Hematopoietic lineage choice decisions are stably maintained throughout many cell divisions. For example, erythroid precursor cells undergo several rounds of cell division during their maturation. During each mitosis, most transcription factors separate from chromatin causing transcription to cease globally. Mitosis therefore poses a challenge for transcription factors to re-associate with the appropriate target sites in chromatin of newborn cells. The epigenetic mechanisms that cement lineage stability and resist cell reprogramming during mitosis are poorly understood, although recent evidence supports the existence of “bookmarking” factors that remain bound to mitotic chromatin.

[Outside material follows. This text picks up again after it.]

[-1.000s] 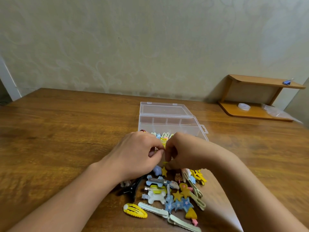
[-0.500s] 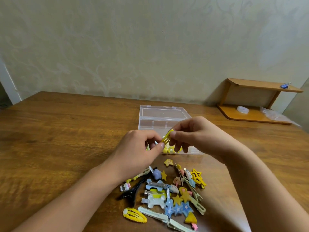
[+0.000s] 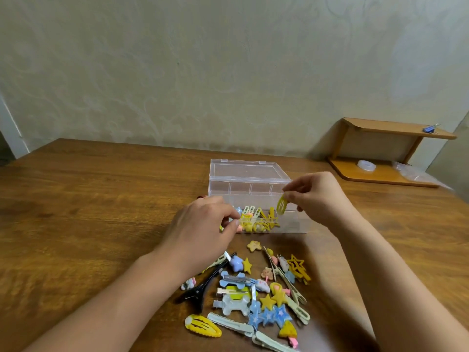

Since the hematopoietic transcription factor GATA1 controls the expression of essentially all erythroid-specific genes, we asked whether it might play a role in maintaining erythroid gene expression programs throughout the cell cycle. Live cell confocal imaging revealed that foci of high GATA1 density are present within mitotic chromatin. Using a novel approach that combines mitotic cell sorting with ChIP-Seq, we defined mitotic GATA1 binding sites on a genome-wide scale. Remarkably, whereas GATA1 vacated the great majority of its target sites during mitosis, including the archetypical GATA1 regulated genes α- and β-globin, those target sites where GATA1 was maintained during mitosis showed a strong tendency to reside near genes encoding key developmental regulators of hematopoiesis (e.g., Zfpm1, Nfe2, Klf1, Gata1, Gata2, Runx1). Tissue-specific GATA1 co-regulators such as FOG-1 and the SCL complex dissociated from GATA1-occupied elements during mitosis, suggesting that GATA1 persists at these sites to facilitate their spatially and temporally appropriate reassembly upon exit from mitosis. Consistent with the notion that GATA1 acts as a mitotic bookmark for its mitotic target genes, timed primary transcript analysis revealed that genes that are marked by GATA1 during mitosis re-activate more rapidly upon G1 entry than those that are not.

To directly address the functional importance of mitotic chromatin binding, we developed a version of GATA1 that is selectively degraded during mitosis but remains stable during interphase. This strategy allowed us to prove, for the first time, that the presence of a transcription factor is required specifically during mitosis for timely reactivation of its mitotic target genes. In addition, mitotically disrupted GATA1 failed to fully repress markers of immature erythroid precursors (e.g., Kit, Lyl1), highlighting a potential role of mitotic GATA1 bookmarking for establishing and maintaining lineage- and developmental stage-specific transcriptional programs.

Follow-up mechanistic experiments to define the mode by which GATA1 operates during mitosis are underway and will be discussed at the meeting. Together, these studies establish GATA1 as a bona fide mitotic bookmarking factor and provide a deeper understanding by which transcription programs are faithfully perpetuated through cell divisions to maintain lineage stability.